After over 1,000 years, the Mogao Caves have changed both inside and out. Decades of direct exposure to air have decayed and faded some murals uncovered in the early 1940s. Fortunately, the Lo Archive offers clear and artistic images of the murals and icons. “The Archive is a treasure trove of historical information for researchers, art historians and conservationists, as it presents a now vanished perspective of the caves from the 1940s,” Ching said.  

In 2010, Zhao Shengliang spent six months with the Tang Center for East Asian Art as a visiting scholar, reviewing and cataloging the Lo Archive’s 3,221 photos. He confirmed the content of each photo, the cave and its location, and dated the murals. “He provided foundational research that was essential to our project. After he became director of the Dunhuang Academy, he continued to support our project,” Ching said. 

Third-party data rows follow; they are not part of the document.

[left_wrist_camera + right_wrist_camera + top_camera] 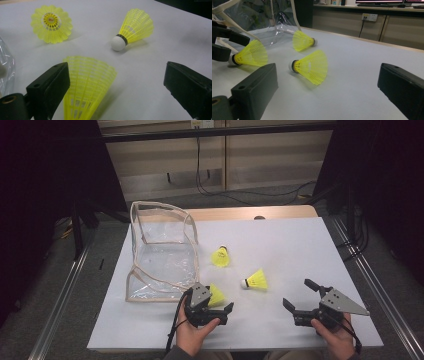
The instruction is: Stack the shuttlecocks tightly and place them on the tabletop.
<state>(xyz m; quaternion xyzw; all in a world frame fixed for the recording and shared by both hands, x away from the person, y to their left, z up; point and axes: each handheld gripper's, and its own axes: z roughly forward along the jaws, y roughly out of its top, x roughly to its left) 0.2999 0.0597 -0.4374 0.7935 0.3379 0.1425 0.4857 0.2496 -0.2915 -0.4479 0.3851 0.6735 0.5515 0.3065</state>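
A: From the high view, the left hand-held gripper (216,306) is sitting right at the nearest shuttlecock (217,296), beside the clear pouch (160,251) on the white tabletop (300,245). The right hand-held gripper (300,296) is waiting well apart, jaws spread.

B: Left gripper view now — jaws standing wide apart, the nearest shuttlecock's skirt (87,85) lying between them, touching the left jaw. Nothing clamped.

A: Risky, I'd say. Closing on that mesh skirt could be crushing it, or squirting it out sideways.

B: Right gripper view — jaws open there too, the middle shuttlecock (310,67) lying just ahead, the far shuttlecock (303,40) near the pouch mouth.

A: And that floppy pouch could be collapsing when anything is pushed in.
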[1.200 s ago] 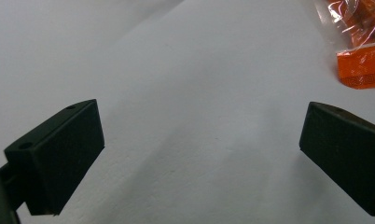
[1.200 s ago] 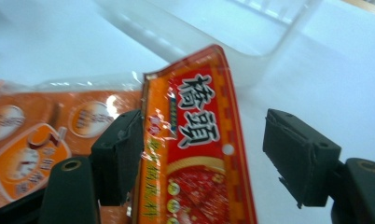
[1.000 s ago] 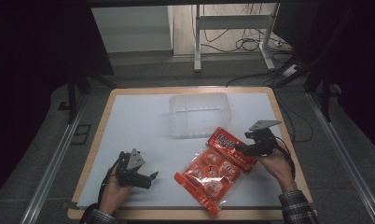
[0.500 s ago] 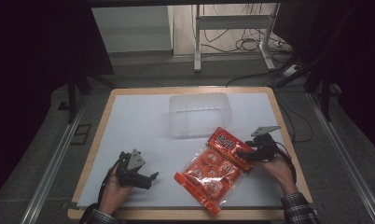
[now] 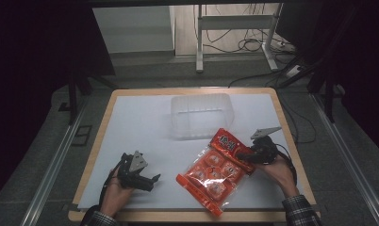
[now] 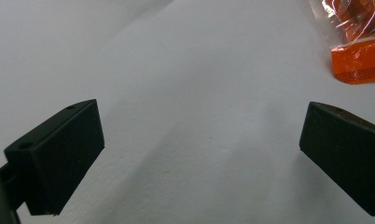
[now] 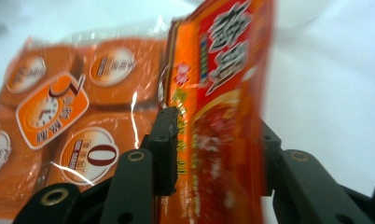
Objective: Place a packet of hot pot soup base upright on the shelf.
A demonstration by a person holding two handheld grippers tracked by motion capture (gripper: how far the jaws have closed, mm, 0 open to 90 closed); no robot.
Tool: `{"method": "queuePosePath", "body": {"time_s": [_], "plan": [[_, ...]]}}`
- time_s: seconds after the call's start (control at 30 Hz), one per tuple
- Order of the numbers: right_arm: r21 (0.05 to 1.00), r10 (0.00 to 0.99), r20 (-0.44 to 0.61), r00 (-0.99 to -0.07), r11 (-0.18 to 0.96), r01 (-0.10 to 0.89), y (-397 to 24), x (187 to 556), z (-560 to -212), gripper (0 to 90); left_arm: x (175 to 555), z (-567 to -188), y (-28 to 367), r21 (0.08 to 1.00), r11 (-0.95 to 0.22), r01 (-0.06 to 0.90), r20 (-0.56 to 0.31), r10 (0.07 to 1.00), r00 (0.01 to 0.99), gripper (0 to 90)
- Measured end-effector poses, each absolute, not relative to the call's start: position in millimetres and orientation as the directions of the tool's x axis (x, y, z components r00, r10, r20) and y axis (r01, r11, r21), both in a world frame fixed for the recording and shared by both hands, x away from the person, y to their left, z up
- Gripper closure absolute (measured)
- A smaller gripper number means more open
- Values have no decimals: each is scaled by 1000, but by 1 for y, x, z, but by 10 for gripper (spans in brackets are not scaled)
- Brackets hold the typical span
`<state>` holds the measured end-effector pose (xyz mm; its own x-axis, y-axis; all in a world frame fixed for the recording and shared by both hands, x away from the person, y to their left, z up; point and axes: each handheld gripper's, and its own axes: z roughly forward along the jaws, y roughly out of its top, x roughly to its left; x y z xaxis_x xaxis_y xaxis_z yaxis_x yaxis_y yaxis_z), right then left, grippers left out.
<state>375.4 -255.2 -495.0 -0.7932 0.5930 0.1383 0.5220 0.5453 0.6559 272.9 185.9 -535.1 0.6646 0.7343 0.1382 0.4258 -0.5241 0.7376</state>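
A clear plastic container stands on the white table, toward its far side near the middle. It sits just beyond the orange snack bag and apart from it, and nothing lies between the two. The rest of the white surface around them is bare. Beyond the table's far edge there is a metal stand on the floor with loose cables around its feet.

The snack bag lies on the near right part of the table, slanting from its red header at the far right down to a corner close to the near edge. It is see-through plastic with an orange and red print, and round orange packets with white labels show through it. The right gripper view shows the header panel lifted on edge, red with large pale characters.

The right tool, held in the right hand, has just been closing its jaws, and the header panel stands between them; the left pad lies against the panel, so it is grasping the bag.

The left tool rests in the left hand at the near left, well apart from the bag, its jaws spread wide with bare table between them.
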Motion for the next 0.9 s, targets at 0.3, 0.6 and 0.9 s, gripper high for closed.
{"method": "queuePosePath", "body": {"time_s": [0.3,0.6,0.9], "plan": [[588,602,77,-795,616,524,-232,374,-502,796,273,-535,186,737,-527,424,141,732,666,0],[590,609,74,-789,611,527,-230,369,-495,889,273,-535,186,737,-527,422,142,732,666,0],[627,603,97,-792,580,519,-233,365,-482,889,273,-535,186,740,-525,421,143,734,664,0]]}}
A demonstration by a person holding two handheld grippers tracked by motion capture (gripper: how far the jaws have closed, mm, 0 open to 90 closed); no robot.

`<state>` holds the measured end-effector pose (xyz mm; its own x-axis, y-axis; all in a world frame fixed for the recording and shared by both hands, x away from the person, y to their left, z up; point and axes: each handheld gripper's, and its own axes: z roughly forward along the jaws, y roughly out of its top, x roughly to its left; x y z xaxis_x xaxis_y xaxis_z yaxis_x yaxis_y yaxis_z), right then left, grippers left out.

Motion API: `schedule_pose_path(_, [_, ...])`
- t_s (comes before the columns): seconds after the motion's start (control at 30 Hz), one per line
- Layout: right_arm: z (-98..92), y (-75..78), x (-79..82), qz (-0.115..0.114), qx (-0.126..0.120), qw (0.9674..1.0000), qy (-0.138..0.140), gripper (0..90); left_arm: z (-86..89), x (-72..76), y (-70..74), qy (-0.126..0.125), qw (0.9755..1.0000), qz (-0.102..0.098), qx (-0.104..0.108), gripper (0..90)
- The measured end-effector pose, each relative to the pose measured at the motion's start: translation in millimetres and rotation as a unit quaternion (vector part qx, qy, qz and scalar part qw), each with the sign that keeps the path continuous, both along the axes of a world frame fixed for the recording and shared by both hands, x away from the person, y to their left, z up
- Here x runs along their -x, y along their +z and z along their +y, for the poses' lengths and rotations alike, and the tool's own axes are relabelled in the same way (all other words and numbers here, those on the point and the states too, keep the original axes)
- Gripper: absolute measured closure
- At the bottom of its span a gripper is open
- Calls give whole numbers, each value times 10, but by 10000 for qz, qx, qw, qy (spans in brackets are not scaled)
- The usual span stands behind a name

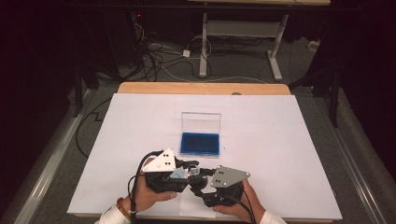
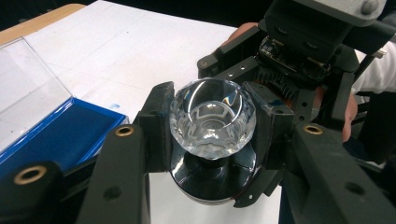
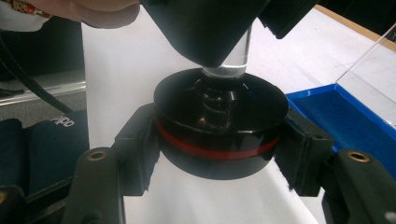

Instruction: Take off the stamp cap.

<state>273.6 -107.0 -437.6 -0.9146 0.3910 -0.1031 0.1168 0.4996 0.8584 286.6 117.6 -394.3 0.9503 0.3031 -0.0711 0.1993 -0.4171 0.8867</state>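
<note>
Crystal knob (image 2: 212, 116), at six o'clock from the blue case (image 1: 200, 143): my left gripper (image 2: 212, 122) clamps the faceted head, my right gripper (image 3: 219, 154) grips its black base (image 3: 220, 122), so I can twist them apart.

Crystal knob (image 2: 212, 116): clear, faceted, colourless glass. Round base (image 3: 220, 123) under it: glossy black with one red band around the rim. Case tray (image 1: 200, 143): deep blue lining; lid (image 1: 201, 122) transparent. Table cover (image 1: 280, 140): plain white; table edge (image 1: 201, 88) light wood. Gripper top plates: grey.
</note>
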Motion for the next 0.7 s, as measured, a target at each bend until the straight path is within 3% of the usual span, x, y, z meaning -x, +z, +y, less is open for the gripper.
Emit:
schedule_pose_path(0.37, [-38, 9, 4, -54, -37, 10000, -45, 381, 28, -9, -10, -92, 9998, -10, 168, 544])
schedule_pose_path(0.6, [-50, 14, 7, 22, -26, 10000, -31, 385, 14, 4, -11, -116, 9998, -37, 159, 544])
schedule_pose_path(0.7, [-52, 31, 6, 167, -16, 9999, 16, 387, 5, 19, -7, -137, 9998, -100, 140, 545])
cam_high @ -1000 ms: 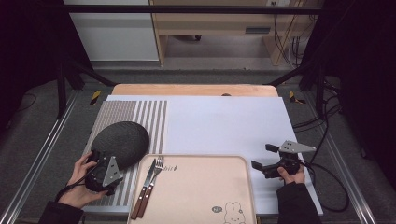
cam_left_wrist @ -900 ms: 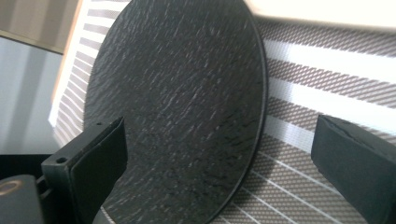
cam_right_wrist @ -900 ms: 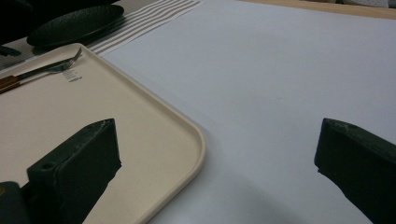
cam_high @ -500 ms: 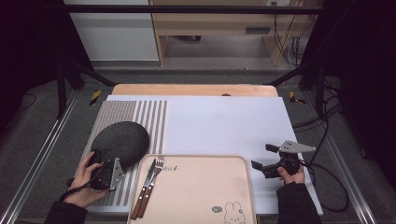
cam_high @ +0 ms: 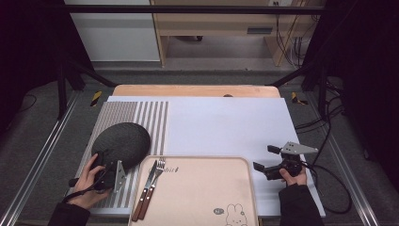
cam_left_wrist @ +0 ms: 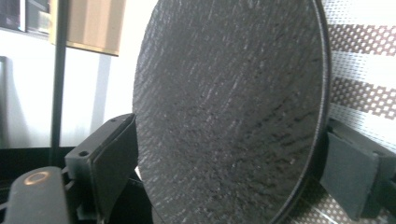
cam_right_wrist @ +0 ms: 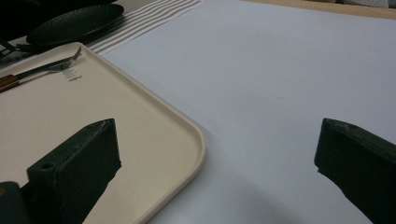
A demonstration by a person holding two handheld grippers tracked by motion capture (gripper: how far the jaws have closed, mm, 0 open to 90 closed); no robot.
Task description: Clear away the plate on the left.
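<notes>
A dark, rough-surfaced round plate (cam_high: 121, 142) lies on the striped mat (cam_high: 155, 115) at the left. My left gripper (cam_high: 109, 165) is at its near rim, turned on its side. In the left gripper view the plate (cam_left_wrist: 229, 112) spans the whole gap between the jaws. The jaws have just been closing around it, and its rim sits close to both pads (cam_left_wrist: 348, 170) with no firm squeeze visible. My right gripper (cam_high: 266, 157) rests open just right of the beige tray (cam_high: 202, 207), with nothing between its fingers (cam_right_wrist: 77, 161).
A fork (cam_high: 155, 181) and a wooden-handled knife (cam_high: 142, 195) lie on the tray's left side. A white sheet (cam_high: 226, 125) covers the middle and right of the table. The right gripper's cable (cam_high: 336, 188) loops off the table's right edge.
My left gripper has slid a little nearer and to the right along the plate's near rim. The right gripper and the plate stay where they were.
</notes>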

In the spring of 2011, the Tang Center for East Asian Art organized a series of seminars on the Lo Archive and Dunhuang, inviting top scholars from across the world. Over the next decade, dozens of Chinese and foreign scholars with backgrounds from Dunhuang studies and history to art and architecture edited the Lo Archive book series. In June 2021, the Tang Center published Visualizing Dunhuang, the photo archive in nine volumes with an additional volume of essays.  

Ching, who is lead editor of Visualizing Dunhuang, told NewsChina she is using the series as assigned reading for her undergraduate course “Dunhuang: Buddhist Art and Culture on the Silk Road” at Princeton University this spring.  

“I hope my students will understand and appreciate the Lo Archive as a vast repository of rare photographs that are documentary and artistic, providing materials for research and revealing the unique skills and aesthetic vision of James Lo,” Ching said. “Visualizing Dunhuang presents the Lo Archive photographs chronologically and cave by cave, making it possible for students to gain a sense of the Dunhuang Caves as a site and, through the photographs, to browse 1,000 years of construction, paintings, and sculptures to discover topics that interest them.”